### [Information supplied]

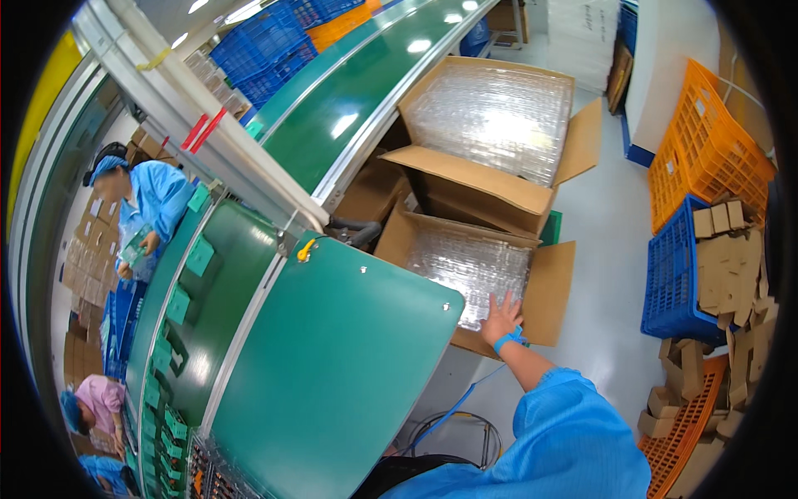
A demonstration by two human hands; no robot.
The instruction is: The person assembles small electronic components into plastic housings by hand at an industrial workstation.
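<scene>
My right hand (501, 319) reaches over the near right corner of an open cardboard box (550, 299), its fingers spread and nothing seen held in it. Beneath the fingers lies shiny clear plastic packing (465, 262) that fills the box. A blue wrist strap (509, 338) circles my right wrist, and its blue cord (453, 409) runs down to the left. Just beyond stands a second open cardboard box (577, 137), filled to the top with the same kind of clear plastic (490, 112). My left hand is out of the picture.
A green tabletop (341, 366) lies at my left, beside a green conveyor (218, 308) carrying small green holders. Another conveyor (332, 125) runs behind. Orange crates (694, 158) and a blue crate (672, 270) of folded cardboard stand right. Co-workers (158, 195) work at far left.
</scene>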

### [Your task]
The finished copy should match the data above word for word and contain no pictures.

### [Finished task]
A demonstration by two human hands; no robot.
The instruction is: The person assembles small electronic components into plastic housings by hand at an industrial workstation.
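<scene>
My right hand (501, 319) reaches over the near right corner of an open cardboard box (550, 299), its fingers spread and nothing seen held in it. Beneath the fingers lies shiny clear plastic packing (465, 262) that fills the box. A blue wrist strap (509, 338) circles my right wrist, and its blue cord (453, 409) runs down to the left. Just beyond stands a second open cardboard box (577, 137), filled to the top with the same kind of clear plastic (490, 112). My left hand is out of the picture.
A green tabletop (341, 366) lies at my left, beside a green conveyor (218, 308) carrying small green holders. Another conveyor (332, 125) runs behind. Orange crates (694, 158) and a blue crate (672, 270) of folded cardboard stand right. Co-workers (158, 195) work at far left.
</scene>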

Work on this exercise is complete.